The more controversial premise has the potential to redraw the map of the Middle East. A Palestinian scholar has discovered that the land the right wing Israelis claim to be promised to them by Abraham and Moses lies not in what is Israel now but in Arabia. Berry provides convincing evidence to argue this and bases it on an actual scholar's work: the Lebanese scholar, Kamal Salibi. In the book, the actual evidence of this - the original map - lies in the secret library of Alexandria. Closer home is Ashwin Sanghi's The Rozabal Line, about a tomb in Kashmir which could be that of a man named Yusuf, or Jesus.
If you begin literally believing all these conspiracies the books won't be thrilling anymore.
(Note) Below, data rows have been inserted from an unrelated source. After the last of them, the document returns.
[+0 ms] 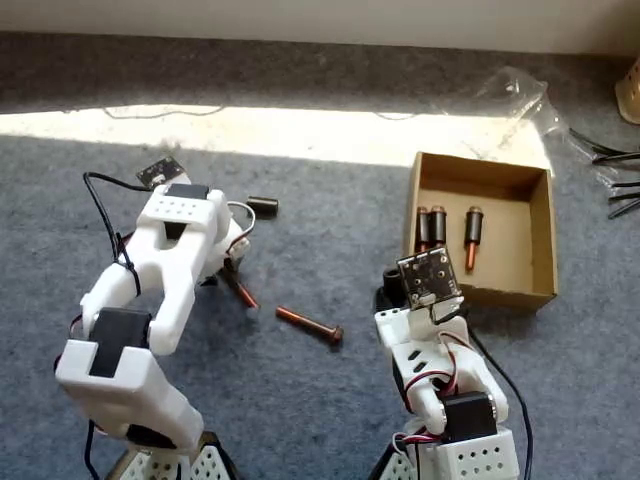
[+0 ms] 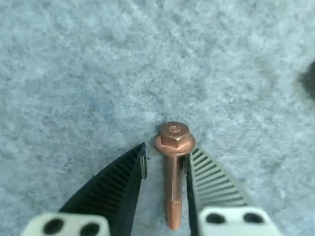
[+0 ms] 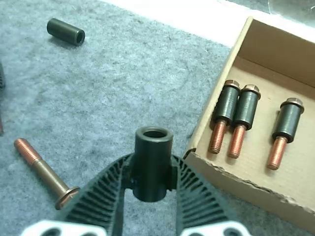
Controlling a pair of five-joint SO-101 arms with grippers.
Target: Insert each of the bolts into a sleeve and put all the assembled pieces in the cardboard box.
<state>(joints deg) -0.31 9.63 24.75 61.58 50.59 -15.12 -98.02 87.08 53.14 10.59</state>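
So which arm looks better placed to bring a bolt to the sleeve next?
Left, probably: a bolt sits between the open fingers of the left gripper, not yet clamped, while the right gripper is shut on a sleeve with its open end clear.

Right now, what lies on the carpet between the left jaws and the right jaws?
A single loose bolt, lying flat with nothing touching it; the high view shows it.
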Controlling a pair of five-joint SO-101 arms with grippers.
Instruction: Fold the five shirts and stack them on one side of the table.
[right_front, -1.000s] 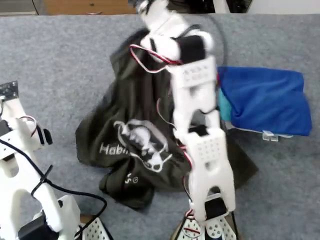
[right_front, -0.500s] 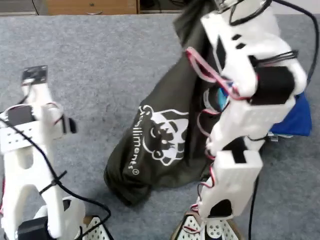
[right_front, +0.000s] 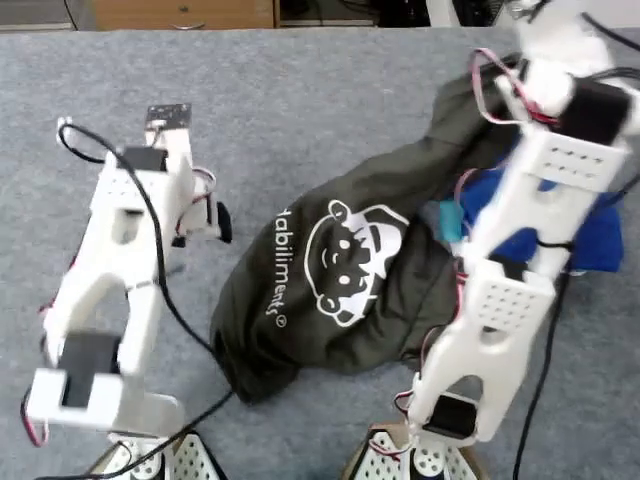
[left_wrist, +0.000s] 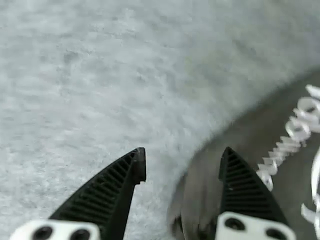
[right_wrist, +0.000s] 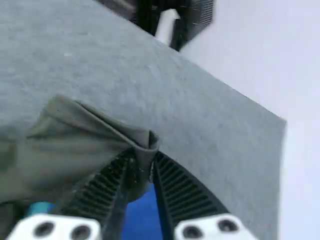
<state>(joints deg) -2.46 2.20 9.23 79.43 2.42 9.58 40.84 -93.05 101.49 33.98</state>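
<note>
I'm holding a corner of the dark shirt (right_front: 340, 290) raised in the right jaws, clamped on cloth, over the blue shirts (right_front: 605, 240) at the right edge of the desk (right_front: 250, 90). The left jaws are hanging wide apart, empty, beside its hem; I'm planning to pinch there before stretching.

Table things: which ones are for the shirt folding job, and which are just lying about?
For the job: dark shirt, blue shirt, right gripper pinching the dark shirt, left gripper open at its edge.
Just there: grey table cover, wooden cabinet behind.
</note>
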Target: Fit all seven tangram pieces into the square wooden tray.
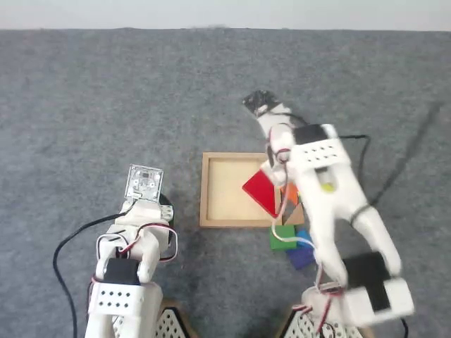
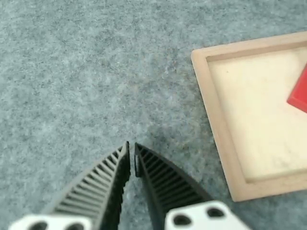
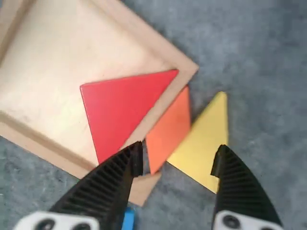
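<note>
The square wooden tray lies mid-table. A red triangle rests partly inside it, with its long edge over the rim near one corner. Just outside that rim are an orange piece and a yellow triangle. My right gripper hangs open above the orange piece, holding nothing. A green piece and a blue piece lie on the carpet by the tray's near right corner. My left gripper is shut and empty over the carpet left of the tray.
Grey carpet covers the whole table. The right arm stretches over the tray's right side and hides part of the pieces there. The left arm stands at the near left. Most of the tray's floor is bare.
</note>
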Controlling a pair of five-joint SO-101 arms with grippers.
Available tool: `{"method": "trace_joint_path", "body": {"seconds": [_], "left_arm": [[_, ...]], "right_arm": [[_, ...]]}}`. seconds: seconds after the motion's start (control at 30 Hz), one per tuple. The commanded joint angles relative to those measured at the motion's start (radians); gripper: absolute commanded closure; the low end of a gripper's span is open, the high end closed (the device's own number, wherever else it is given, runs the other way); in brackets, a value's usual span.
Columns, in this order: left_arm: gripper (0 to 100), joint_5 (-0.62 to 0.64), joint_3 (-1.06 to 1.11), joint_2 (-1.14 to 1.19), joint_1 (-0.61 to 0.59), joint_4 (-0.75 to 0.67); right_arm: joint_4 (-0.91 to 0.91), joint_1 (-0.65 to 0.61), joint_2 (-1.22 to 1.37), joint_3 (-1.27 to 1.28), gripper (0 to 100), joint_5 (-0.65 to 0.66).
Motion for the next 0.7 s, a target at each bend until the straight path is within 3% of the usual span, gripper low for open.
{"method": "trace_joint_path", "body": {"seconds": [0.0, 0.13, 0.3, 0.67], "left_arm": [[98, 0.008, -0.008, -0.012, -0.005, 0.002], [98, 0.008, -0.008, -0.012, -0.005, 0.002], [98, 0.008, -0.008, -0.012, -0.005, 0.002], [98, 0.008, -0.008, -0.012, -0.005, 0.002]], "right_arm": [[0.047, 0.088, -0.170, -0.008, 74.7, 0.015], [0.036, 0.142, -0.094, 0.015, 72.9, 0.077], [-0.035, 0.168, 0.073, 0.021, 61.7, 0.130], [-0.084, 0.162, 0.223, 0.020, 61.5, 0.229]]}}
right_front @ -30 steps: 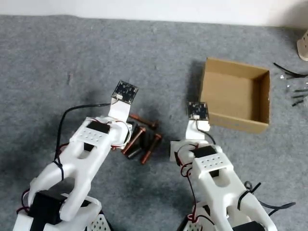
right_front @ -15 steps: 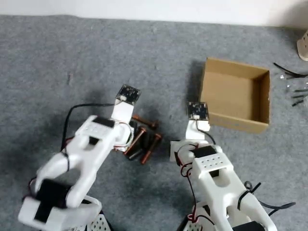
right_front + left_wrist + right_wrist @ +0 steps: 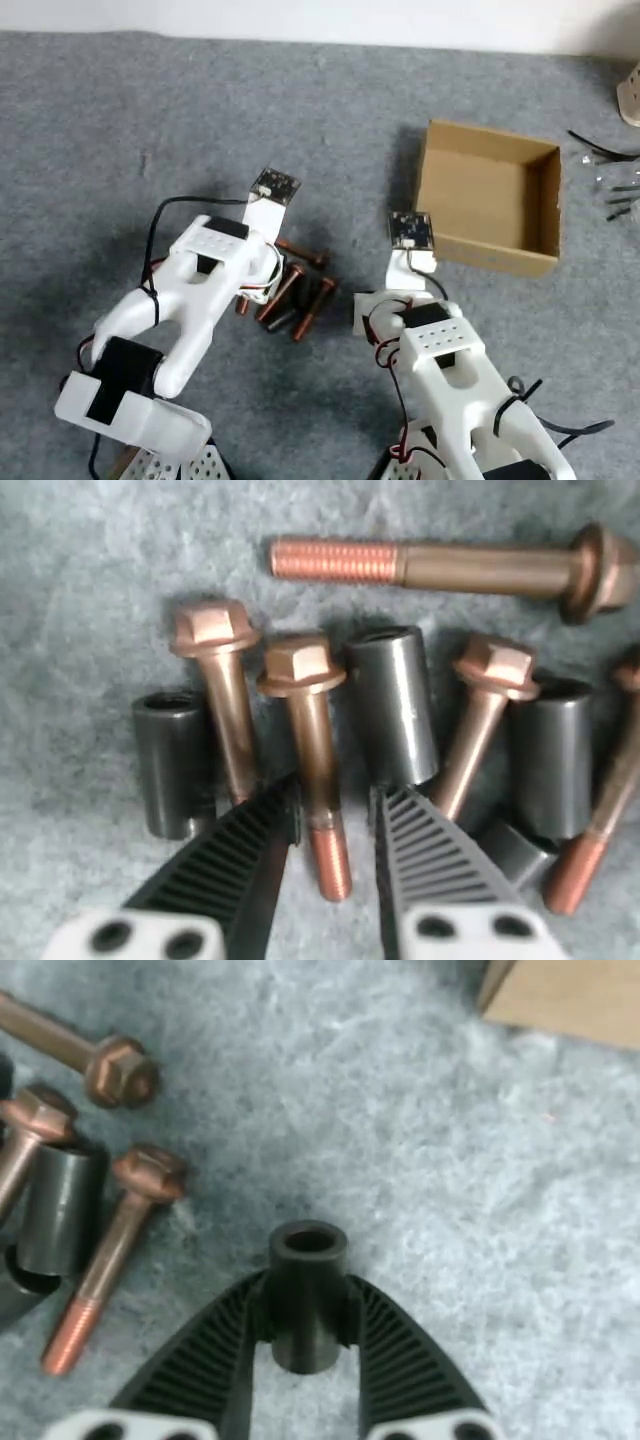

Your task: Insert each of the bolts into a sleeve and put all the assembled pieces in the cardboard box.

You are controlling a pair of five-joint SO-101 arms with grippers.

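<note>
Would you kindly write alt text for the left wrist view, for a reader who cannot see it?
The left gripper, its black ribbed fingers open, straddles the shank of a copper-coloured hex-head bolt. Other copper bolts and dark cylindrical metal sleeves lie around it on grey carpet.

Left arm [image 3: 195, 295] swings slightly toward the bolt pile [image 3: 300, 300], elbow dropping back, left tool [image 3: 337, 798] now straddling one bolt [image 3: 310, 730].
</note>
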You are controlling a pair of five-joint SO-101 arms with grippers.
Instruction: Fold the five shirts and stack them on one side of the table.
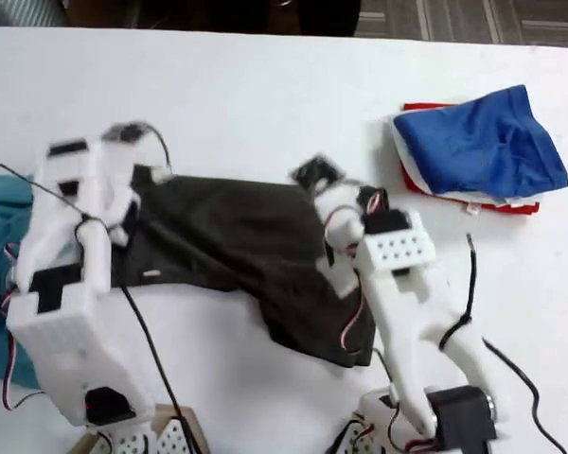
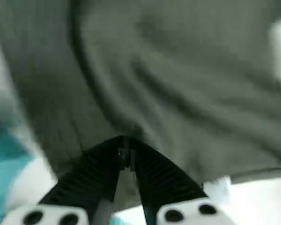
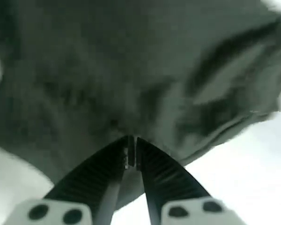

For a conspiracy to be truly tantalising, the connections, the threads, should never add up but hint at bigger conspiracies. Only then will the paranoia be real. The Da Vinci Code is proof that even more powerful than our craving for a good conspiracy is our desire to believe in one. Are conspiracies also a comfortable way of making sense of the world? Things don't just fall apart - somebody makes them fall apart. It stems from the notion that all of us experience on and off: that things are not what they seem to be. I read a fascinating definition of paranoia once (from where I can't simply remember now) as 'complete awareness'. Isn't that quite a revelation?